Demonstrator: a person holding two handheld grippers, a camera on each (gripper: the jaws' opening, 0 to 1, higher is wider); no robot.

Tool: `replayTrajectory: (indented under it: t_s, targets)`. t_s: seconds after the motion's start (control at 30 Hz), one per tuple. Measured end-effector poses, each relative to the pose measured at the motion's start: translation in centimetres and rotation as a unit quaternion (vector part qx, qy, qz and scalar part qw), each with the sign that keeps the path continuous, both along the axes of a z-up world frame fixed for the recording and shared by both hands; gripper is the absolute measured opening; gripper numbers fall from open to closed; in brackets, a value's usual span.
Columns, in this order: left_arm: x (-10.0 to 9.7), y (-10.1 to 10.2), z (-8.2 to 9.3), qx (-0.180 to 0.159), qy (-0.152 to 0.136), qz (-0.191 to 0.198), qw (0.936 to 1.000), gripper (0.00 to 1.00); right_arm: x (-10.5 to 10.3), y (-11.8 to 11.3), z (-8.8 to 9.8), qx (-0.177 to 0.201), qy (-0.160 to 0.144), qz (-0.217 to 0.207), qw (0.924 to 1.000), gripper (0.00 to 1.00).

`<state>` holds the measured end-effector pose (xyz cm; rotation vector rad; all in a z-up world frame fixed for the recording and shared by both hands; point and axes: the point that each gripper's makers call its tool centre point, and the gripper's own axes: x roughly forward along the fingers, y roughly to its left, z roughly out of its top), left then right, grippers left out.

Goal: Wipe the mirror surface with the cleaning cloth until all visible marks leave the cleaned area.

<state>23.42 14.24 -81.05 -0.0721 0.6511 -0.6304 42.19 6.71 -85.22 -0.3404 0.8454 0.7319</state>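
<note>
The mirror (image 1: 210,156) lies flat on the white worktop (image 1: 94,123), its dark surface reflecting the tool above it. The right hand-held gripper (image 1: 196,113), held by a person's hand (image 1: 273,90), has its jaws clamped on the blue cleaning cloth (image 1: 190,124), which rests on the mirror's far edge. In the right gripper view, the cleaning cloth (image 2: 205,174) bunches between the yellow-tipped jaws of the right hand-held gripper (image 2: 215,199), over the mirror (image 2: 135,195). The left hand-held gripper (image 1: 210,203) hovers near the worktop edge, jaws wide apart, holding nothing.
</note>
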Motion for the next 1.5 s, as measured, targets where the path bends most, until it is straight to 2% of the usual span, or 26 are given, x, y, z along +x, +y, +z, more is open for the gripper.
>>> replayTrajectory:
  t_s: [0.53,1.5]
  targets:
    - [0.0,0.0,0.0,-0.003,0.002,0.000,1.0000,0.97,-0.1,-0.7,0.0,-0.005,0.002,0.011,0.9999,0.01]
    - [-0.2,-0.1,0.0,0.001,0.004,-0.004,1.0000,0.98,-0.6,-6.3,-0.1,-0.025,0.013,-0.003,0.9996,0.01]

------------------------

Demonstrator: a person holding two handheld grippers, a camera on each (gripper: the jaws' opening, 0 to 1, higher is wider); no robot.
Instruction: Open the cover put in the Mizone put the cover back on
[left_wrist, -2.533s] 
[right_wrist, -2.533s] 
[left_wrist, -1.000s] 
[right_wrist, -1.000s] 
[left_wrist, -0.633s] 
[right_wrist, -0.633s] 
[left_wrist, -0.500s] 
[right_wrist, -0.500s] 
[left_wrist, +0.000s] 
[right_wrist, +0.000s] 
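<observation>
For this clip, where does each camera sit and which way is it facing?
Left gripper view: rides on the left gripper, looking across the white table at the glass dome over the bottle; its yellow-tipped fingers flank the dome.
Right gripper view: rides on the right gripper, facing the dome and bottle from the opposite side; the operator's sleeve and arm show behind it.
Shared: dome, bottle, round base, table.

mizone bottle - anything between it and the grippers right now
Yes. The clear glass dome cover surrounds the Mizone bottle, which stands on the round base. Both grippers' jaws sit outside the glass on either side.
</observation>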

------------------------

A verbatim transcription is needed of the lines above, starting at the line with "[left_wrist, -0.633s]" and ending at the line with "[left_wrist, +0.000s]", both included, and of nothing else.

> **Solution**:
[left_wrist, -0.633s] 
[right_wrist, -0.633s] 
[left_wrist, -0.500s] 
[right_wrist, -0.500s] 
[left_wrist, +0.000s] 

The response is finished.